## ASSIGNMENT:
The whole listing should be retyped word for word, apart from the pictures it holds.

--------------------------------------------------

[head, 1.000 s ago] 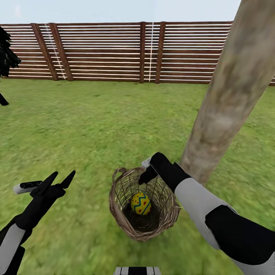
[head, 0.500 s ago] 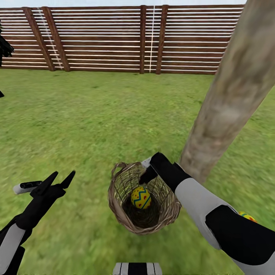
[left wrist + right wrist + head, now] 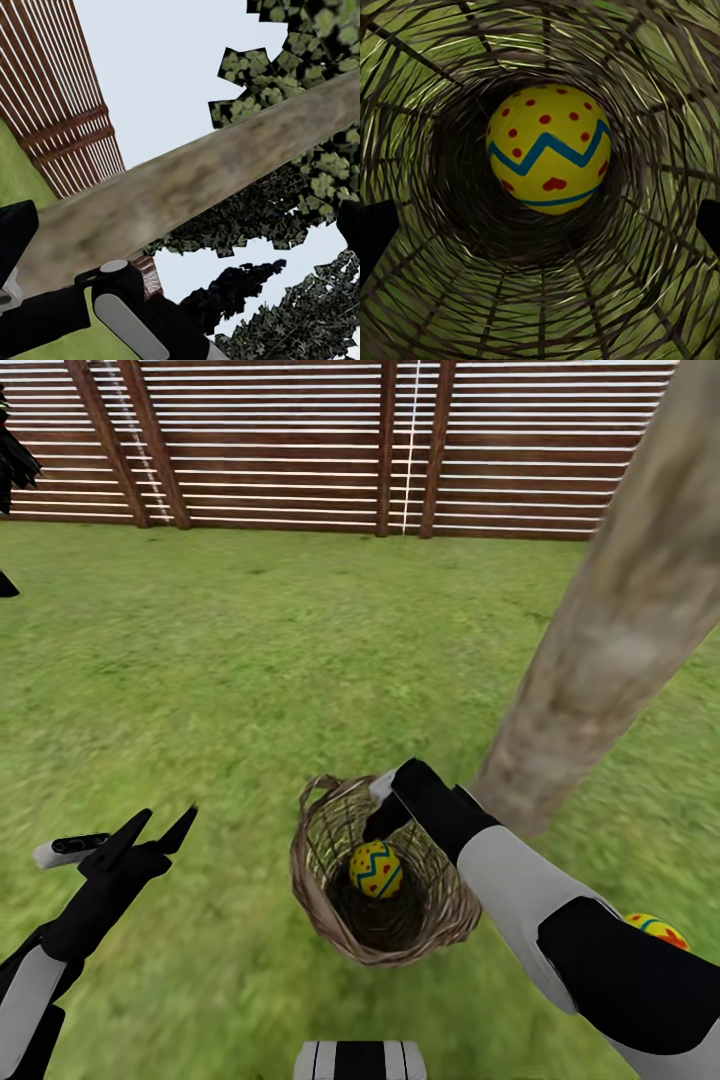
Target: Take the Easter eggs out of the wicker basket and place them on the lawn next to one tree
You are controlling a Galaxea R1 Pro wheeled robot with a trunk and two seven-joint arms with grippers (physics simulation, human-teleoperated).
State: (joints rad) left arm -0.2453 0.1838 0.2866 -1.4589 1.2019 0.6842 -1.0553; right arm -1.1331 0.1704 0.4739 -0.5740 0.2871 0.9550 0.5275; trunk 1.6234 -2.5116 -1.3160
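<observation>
The right gripper (image 3: pixel 385 805) hangs over the basket (image 3: pixel 385 945) rim, fingers apart, above one egg (image 3: pixel 376 869) inside. The left gripper (image 3: pixel 160 827) hovers spread over the grass (image 3: pixel 250 680).

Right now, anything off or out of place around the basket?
Nothing damaged or spilled. The wicker basket sits upright on the lawn beside the tree, one egg inside. Another egg lies on the grass behind the right arm.

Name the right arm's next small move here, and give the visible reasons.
Probably lower the right tool straight down into the wicker basket and close on the Easter egg: it hangs at the rim, and its wrist view has the egg centred at the bottom.
</observation>
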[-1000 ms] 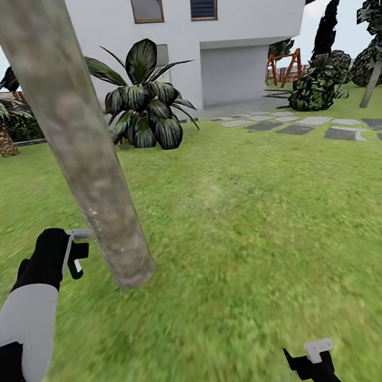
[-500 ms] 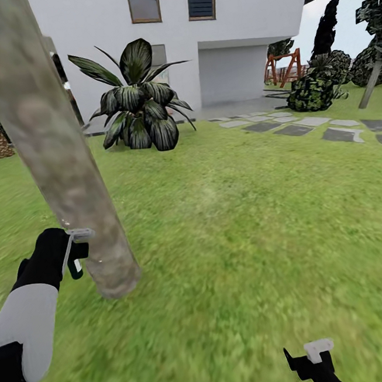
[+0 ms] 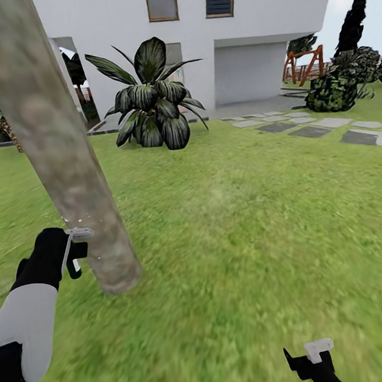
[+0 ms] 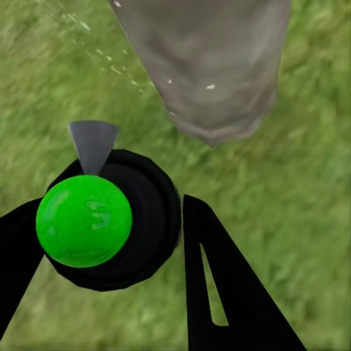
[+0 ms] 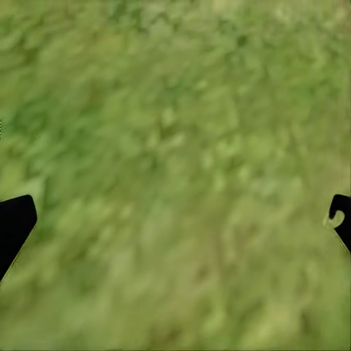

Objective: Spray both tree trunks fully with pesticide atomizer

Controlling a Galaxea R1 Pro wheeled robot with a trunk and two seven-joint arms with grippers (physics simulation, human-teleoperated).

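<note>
Sprayer (image 3: pixel 74 250) sits clamped in the left gripper (image 3: pixel 68 254), its nozzle just beside the tree trunk (image 3: pixel 64 163), which leans up and away over the lawn (image 3: pixel 249 238). From the left wrist, the green cap (image 4: pixel 84 221) sits between the fingers (image 4: pixel 219 292), trunk base (image 4: pixel 212 66) straight ahead. Right gripper (image 5: pixel 175 219) hangs spread apart over grass.

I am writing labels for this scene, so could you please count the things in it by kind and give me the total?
Tree trunk: 1
Pesticide atomizer: 1, held in the left gripper
Grippers: 2, left and right
Striped-leaf plant: 1
White house: 1
Round bush: 1
Total: 7
</note>
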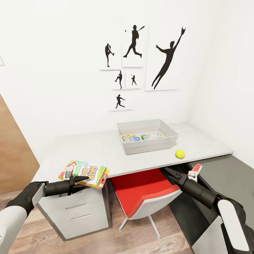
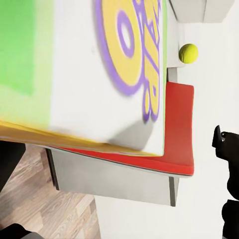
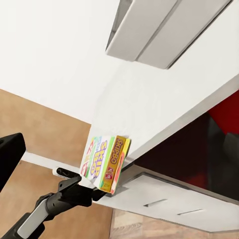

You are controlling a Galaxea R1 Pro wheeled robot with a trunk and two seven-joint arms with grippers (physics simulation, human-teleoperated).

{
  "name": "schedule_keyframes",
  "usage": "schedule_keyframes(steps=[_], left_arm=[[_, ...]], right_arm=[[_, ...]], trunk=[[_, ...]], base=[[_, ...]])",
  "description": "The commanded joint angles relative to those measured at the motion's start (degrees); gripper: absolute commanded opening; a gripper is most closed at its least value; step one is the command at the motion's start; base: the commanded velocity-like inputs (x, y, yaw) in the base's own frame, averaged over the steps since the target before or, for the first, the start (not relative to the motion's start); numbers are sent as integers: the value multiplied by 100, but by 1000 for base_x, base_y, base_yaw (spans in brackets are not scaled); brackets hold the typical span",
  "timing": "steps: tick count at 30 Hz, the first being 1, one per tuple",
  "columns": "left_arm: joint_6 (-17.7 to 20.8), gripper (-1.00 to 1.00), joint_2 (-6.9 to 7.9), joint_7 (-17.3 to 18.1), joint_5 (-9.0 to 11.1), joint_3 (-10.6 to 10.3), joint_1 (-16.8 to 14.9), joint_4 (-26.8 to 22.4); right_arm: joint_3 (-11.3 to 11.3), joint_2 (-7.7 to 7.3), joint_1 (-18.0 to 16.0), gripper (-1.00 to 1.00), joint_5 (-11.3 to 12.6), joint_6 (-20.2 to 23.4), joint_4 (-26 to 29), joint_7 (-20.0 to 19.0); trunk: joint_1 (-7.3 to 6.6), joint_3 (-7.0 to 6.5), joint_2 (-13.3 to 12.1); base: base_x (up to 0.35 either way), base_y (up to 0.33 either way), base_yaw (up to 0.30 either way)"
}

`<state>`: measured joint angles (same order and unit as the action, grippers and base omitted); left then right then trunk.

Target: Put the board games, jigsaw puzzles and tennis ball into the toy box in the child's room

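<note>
Carrying the Skip-Bo box (image 1: 85, 171) at lower left, our left gripper (image 1: 78, 182) has its jaws clenched on the near edge; it looks light, stiff and slick, so a flat-face pinch suits. Right gripper (image 1: 168, 172): jaws unclear. The tub (image 1: 147, 144) sits at centre on the table (image 1: 95, 148), ball (image 1: 180, 153) just right of it.

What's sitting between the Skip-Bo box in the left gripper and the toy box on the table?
Nothing visible blocks it. The left gripper holds the Skip-Bo box at the table's near left edge, and only bare tabletop lies between it and the toy box. The tennis ball sits off to the tub's right, out of that line.
</note>
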<state>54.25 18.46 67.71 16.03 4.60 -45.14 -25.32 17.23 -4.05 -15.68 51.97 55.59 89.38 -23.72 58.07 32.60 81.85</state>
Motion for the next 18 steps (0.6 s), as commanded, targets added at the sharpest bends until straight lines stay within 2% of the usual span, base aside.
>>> schedule_keyframes(steps=[1, 10, 18], left_arm=[[34, 100, 0, 11, 6, 6, -3, 1], [33, 100, 6, 14, 6, 6, -3, 1], [33, 100, 7, 14, 6, 6, -3, 1]], right_arm=[[9, 1, -5, 100, -37, 25, 0, -44], [9, 1, -5, 100, -37, 24, 0, -45], [8, 1, -5, 100, -35, 28, 0, -44]], trunk=[[0, 6, 3], [0, 6, 3], [0, 6, 3]], base=[[9, 0, 0], [100, 28, 0], [29, 6, 0]])
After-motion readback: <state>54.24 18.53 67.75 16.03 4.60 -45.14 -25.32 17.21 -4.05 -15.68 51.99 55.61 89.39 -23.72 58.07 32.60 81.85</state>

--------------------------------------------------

## RESPONSE TO THE EXERCISE:
[head, 1.000 s ago] 
[head, 0.500 s ago] 
[left wrist + right wrist + head, now] 
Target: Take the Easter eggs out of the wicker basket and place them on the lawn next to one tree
You are controlling a Galaxea R1 Pro wheeled robot with a trunk and two seven-joint arms with grippers (physics simulation, human-teleoperated).
State: (joints rad) left arm -0.2453 0.1838 0.2866 -1.4589 1.2019 0.6842 -1.0553; right arm -1.1331 0.1704 0.4739 -0.5740 0.2871 0.9550 0.5275; trunk 1.6234 -2.5116 -1.3160
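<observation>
The right gripper (image 3: pixel 385 805) hangs over the basket (image 3: pixel 385 945) rim, fingers apart, above one egg (image 3: pixel 376 869) inside. The left gripper (image 3: pixel 160 827) hovers spread over the grass (image 3: pixel 250 680).

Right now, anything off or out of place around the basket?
Nothing damaged or spilled. The wicker basket sits upright on the lawn beside the tree, one egg inside. Another egg lies on the grass behind the right arm.

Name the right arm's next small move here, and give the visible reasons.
Probably lower the right tool straight down into the wicker basket and close on the Easter egg: it hangs at the rim, and its wrist view has the egg centred at the bottom.
</observation>
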[-1000 ms] 
[-500 ms] 
[+0 ms] 
[+0 ms] 
[+0 ms] 

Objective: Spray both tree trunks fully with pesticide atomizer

Controlling a Galaxea R1 Pro wheeled robot with a trunk and two seven-joint arms with grippers (physics simulation, human-teleoperated).

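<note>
Sprayer (image 3: pixel 74 250) sits clamped in the left gripper (image 3: pixel 68 254), its nozzle just beside the tree trunk (image 3: pixel 64 163), which leans up and away over the lawn (image 3: pixel 249 238). From the left wrist, the green cap (image 4: pixel 84 221) sits between the fingers (image 4: pixel 219 292), trunk base (image 4: pixel 212 66) straight ahead. Right gripper (image 5: pixel 175 219) hangs spread apart over grass.

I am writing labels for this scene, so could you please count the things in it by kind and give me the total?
Tree trunk: 1
Pesticide atomizer: 1, held in the left gripper
Grippers: 2, left and right
Striped-leaf plant: 1
White house: 1
Round bush: 1
Total: 7
</note>
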
You are controlling a Galaxea R1 Pro wheeled robot with a trunk and two seven-joint arms with grippers (physics simulation, human-teleoperated).

{
  "name": "schedule_keyframes",
  "usage": "schedule_keyframes(steps=[_], left_arm=[[_, ...]], right_arm=[[_, ...]], trunk=[[_, ...]], base=[[_, ...]])",
  "description": "The commanded joint angles relative to those measured at the motion's start (degrees); gripper: absolute commanded opening; a gripper is most closed at its least value; step one is the command at the motion's start; base: the commanded velocity-like inputs (x, y, yaw) in the base's own frame, averaged over the steps since the target before or, for the first, the start (not relative to the motion's start); numbers are sent as integers: the value multiplied by 100, but by 1000 for base_x, base_y, base_yaw (spans in brackets are not scaled); brackets hold the typical span",
  "timing": "steps: tick count at 30 Hz, the first being 1, one per tuple",
  "columns": "left_arm: joint_6 (-17.7 to 20.8), gripper (-1.00 to 1.00), joint_2 (-6.9 to 7.9), joint_7 (-17.3 to 18.1), joint_5 (-9.0 to 11.1), joint_3 (-10.6 to 10.3), joint_1 (-16.8 to 14.9), joint_4 (-26.8 to 22.4); right_arm: joint_3 (-11.3 to 11.3), joint_2 (-7.7 to 7.3), joint_1 (-18.0 to 16.0), gripper (-1.00 to 1.00), joint_5 (-11.3 to 12.6), joint_6 (-20.2 to 23.4), joint_4 (-26 to 29), joint_7 (-20.0 to 19.0); trunk: joint_1 (-7.3 to 6.6), joint_3 (-7.0 to 6.5), joint_2 (-13.3 to 12.1); base: base_x (up to 0.35 either way), base_y (up to 0.33 either way), base_yaw (up to 0.30 either way)"
}

`<state>`: measured joint angles (same order and unit as the action, grippers and base omitted); left then right then trunk.

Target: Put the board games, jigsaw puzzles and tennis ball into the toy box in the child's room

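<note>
Carrying the Skip-Bo box (image 1: 85, 171) at lower left, our left gripper (image 1: 78, 182) has its jaws clenched on the near edge; it looks light, stiff and slick, so a flat-face pinch suits. Right gripper (image 1: 168, 172): jaws unclear. The tub (image 1: 147, 144) sits at centre on the table (image 1: 95, 148), ball (image 1: 180, 153) just right of it.

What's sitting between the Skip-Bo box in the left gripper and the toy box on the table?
Nothing visible blocks it. The left gripper holds the Skip-Bo box at the table's near left edge, and only bare tabletop lies between it and the toy box. The tennis ball sits off to the tub's right, out of that line.
</note>
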<state>54.25 18.46 67.71 16.03 4.60 -45.14 -25.32 17.23 -4.05 -15.68 51.97 55.59 89.38 -23.72 58.07 32.60 81.85</state>
Motion for the next 18 steps (0.6 s), as commanded, targets added at the sharpest bends until straight lines stay within 2% of the usual span, base aside.
>>> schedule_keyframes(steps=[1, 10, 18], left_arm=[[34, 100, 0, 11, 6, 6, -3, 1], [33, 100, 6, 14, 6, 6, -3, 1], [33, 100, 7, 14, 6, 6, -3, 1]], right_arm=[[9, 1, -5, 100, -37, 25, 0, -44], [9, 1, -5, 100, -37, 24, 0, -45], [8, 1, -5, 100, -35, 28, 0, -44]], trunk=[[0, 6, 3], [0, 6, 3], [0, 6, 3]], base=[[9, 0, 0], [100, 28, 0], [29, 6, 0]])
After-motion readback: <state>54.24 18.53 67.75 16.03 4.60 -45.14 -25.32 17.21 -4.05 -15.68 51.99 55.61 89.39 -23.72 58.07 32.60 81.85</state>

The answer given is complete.